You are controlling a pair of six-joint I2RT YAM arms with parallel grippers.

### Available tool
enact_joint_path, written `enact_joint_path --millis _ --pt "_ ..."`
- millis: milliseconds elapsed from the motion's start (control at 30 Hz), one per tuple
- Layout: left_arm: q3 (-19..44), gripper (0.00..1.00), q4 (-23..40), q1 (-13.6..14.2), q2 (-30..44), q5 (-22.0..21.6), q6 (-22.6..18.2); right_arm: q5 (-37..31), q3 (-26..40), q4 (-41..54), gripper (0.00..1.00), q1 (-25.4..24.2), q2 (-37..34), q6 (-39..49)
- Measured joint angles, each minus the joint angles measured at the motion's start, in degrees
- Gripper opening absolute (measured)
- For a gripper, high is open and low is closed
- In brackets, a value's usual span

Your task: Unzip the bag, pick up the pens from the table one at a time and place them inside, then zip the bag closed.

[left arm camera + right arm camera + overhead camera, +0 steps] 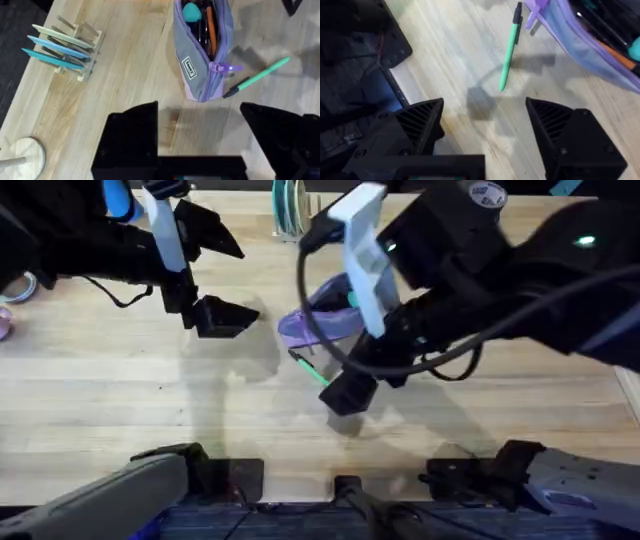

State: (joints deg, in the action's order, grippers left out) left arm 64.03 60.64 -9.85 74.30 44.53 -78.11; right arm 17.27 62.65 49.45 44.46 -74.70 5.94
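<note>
The lavender bag [202, 60] lies unzipped on the table [150, 400], its purple zipper pull [222, 67] at the near end. An orange pen [211, 27] sits inside it among dark items. On the wood just beside the bag's end lies the green pen [509, 50] [310, 368] with its black tip. My right gripper [485, 130] hovers open close above this pen, nothing between its fingers. My left gripper [200, 145] is open and holds nothing, off to the left of the bag [320, 320].
A wooden rack with teal and pale slats [65, 47] stands at the table's far edge, behind the bag [290, 210]. A round white disc [22, 157] lies at the far left. Bare wood stretches across the table's front.
</note>
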Motion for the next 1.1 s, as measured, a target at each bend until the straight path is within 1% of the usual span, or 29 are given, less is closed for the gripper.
enact_joint_path --millis 133,267,400,533,700,900,933,1100 --pt "0.0 0.994 0.0 0.0 0.0 -0.3 0.0 -3.2 0.0 -1.4 0.997 2.4 -2.4 -1.7" --pt "0.0 0.994 0.0 0.0 0.0 -0.4 0.0 -7.4 -0.4 -5.5 0.997 5.1 -3.1 -4.5" --pt "0.0 0.993 0.0 0.0 0.0 -0.5 0.0 -10.3 -3.1 -10.5 0.997 7.1 -3.0 -7.4" --pt "0.0 0.993 0.0 0.0 0.0 -0.5 0.0 -11.6 -6.0 -13.8 0.997 7.4 -3.0 -10.2" --pt "0.0 0.993 0.0 0.0 0.0 -0.5 0.0 -12.2 -8.8 -17.7 0.997 7.4 -3.0 -11.6" --pt "0.0 0.993 0.0 0.0 0.0 -0.5 0.0 -16.0 -12.1 -21.3 0.998 7.8 -3.0 -14.2" --pt "0.0 0.993 0.0 0.0 0.0 -0.5 0.0 -17.6 -13.9 -23.7 0.998 8.7 -3.2 -15.7" --pt "0.0 0.993 0.0 0.0 0.0 -0.5 0.0 -20.0 -14.1 -25.8 0.998 10.1 -6.1 -16.3"
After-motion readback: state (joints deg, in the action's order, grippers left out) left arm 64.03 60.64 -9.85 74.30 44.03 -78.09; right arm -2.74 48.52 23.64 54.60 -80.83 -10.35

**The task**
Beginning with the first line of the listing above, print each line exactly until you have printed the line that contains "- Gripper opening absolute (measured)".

**Task answer**
You are controlling a pair of six-joint I2RT YAM arms with parallel grippers.

### Available tool
enact_joint_path, written `enact_joint_path --millis _ --pt "_ ..."`
- millis: milliseconds elapsed from the motion's start (control at 30 Hz), one per tuple
- Layout: left_arm: q3 (-19..44), gripper (0.00..1.00), q4 (-23..40), q1 (-13.6..14.2), q2 (-30..44), q5 (-22.0..21.6), q6 (-22.6..18.2); right_arm: q5 (-37..31), q3 (-26..40), q4 (-41..54), gripper (0.00..1.00), q1 (-25.4..24.2), q2 (-37..34), q6 (-39..49)
- Measured joint angles, each minus the joint angles measured at the motion's start, in degrees
- Gripper opening absolute (measured)

No more output is required for the exercise.